Darren glared at Aiden. His expression contorted into something hard and hateful as he seemed to drop all pretense. What was going on? Darren's mind was struggling to catch up. He'd expected a night of fun where Aiden finally gave in, yet this seemed… anything but that.

Swallowing hard, Darren shoved aside the fear and the worry. Was this… some kind of a new game they were playing? Was Aiden a dominant? He considered that option. Yes, the warden's attitude implied the possibility of it, but his reactions when Darren touched him, the way he let Darren be in charge suggested otherwise. And those eyes… They seemed different. Even in the gloominess, he could see a spark of something cruel and detached, something icy like the tone with which Aiden had just spoken.

Something violent.

It enveloped Darren's lungs and squeezed them and invited something he'd not felt in years.

Fear.

"I see you've familiarized yourself with my file," Darren said, agitation making his own voice snappy.

"You are a monster."

Darren's mind whirled. He gritted his teeth, muffling his scoff. What was this? Had Aiden taken him here to lecture him about the crime he'd committed? After all this time? Why wait so long? Why pretend? What for?

"I've been called worse." Darren slumped his shoulders to mitigate the pulling of the restraints even if just by a little. "Why are we really here, warden?"

"I'm here to get answers and then kill you," Aiden said calmly, matter-of-factly. It was a statement said without emotion. It was detached. Practiced.

Darren hung his head back, closed his eyes, then reopened them and faced the other man again. Stared at him and studied every angle of his face, every plane, every feature, and in doing so finally cracked the reason for his familiarity.

Ah. It made sense, suddenly clicked into place.

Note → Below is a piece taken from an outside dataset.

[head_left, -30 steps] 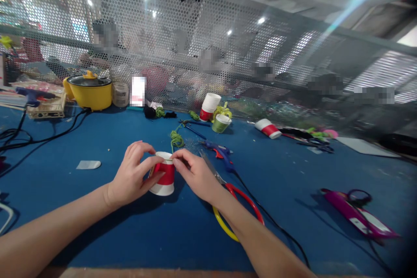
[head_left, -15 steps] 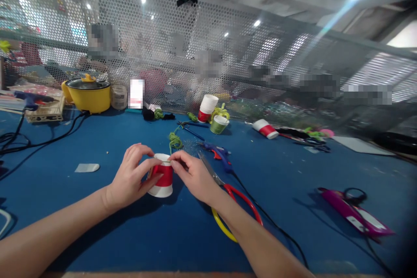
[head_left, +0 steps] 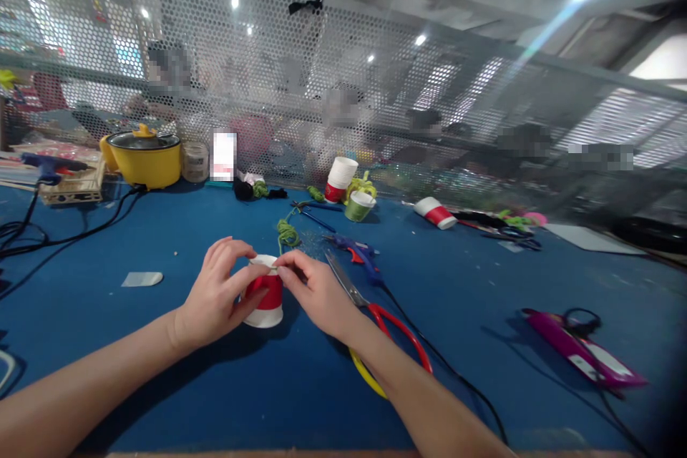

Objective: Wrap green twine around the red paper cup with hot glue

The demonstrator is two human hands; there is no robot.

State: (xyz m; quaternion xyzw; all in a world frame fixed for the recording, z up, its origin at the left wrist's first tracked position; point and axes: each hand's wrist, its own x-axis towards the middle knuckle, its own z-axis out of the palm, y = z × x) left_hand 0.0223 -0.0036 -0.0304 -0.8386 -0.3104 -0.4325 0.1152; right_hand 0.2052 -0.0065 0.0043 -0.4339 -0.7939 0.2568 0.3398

Aiden's face, his strange, contradicting-at-times but still so alluring behavior. And that haunted look in his eyes, the one that Darren found himself drowning in even now as the man whose world he'd ended was here to end his own.

He should've pieced it together. He shouldn't have ignored that little voice warning him to stay away. He'd never met the man across from him and he didn't know his real name or if this was how he really looked, but he knew now who Aiden Kelsey was.

Because there could only be one person who would come here to kill him.

Claudia DuLaurent's ex-fiancé.

"Is that why you seduced me? To lure me here alone?" Darren spat out. Aiden said nothing to that, his lips pressed in a firm line as the rest of his features let the anger show. "Not because you are just as attracted to me as I am to you?"

"Attracted to you?" Aiden raised his voice, his eyes blazing in outrage.

"Your body can't lie as well as you think it can, Aiden Kesley."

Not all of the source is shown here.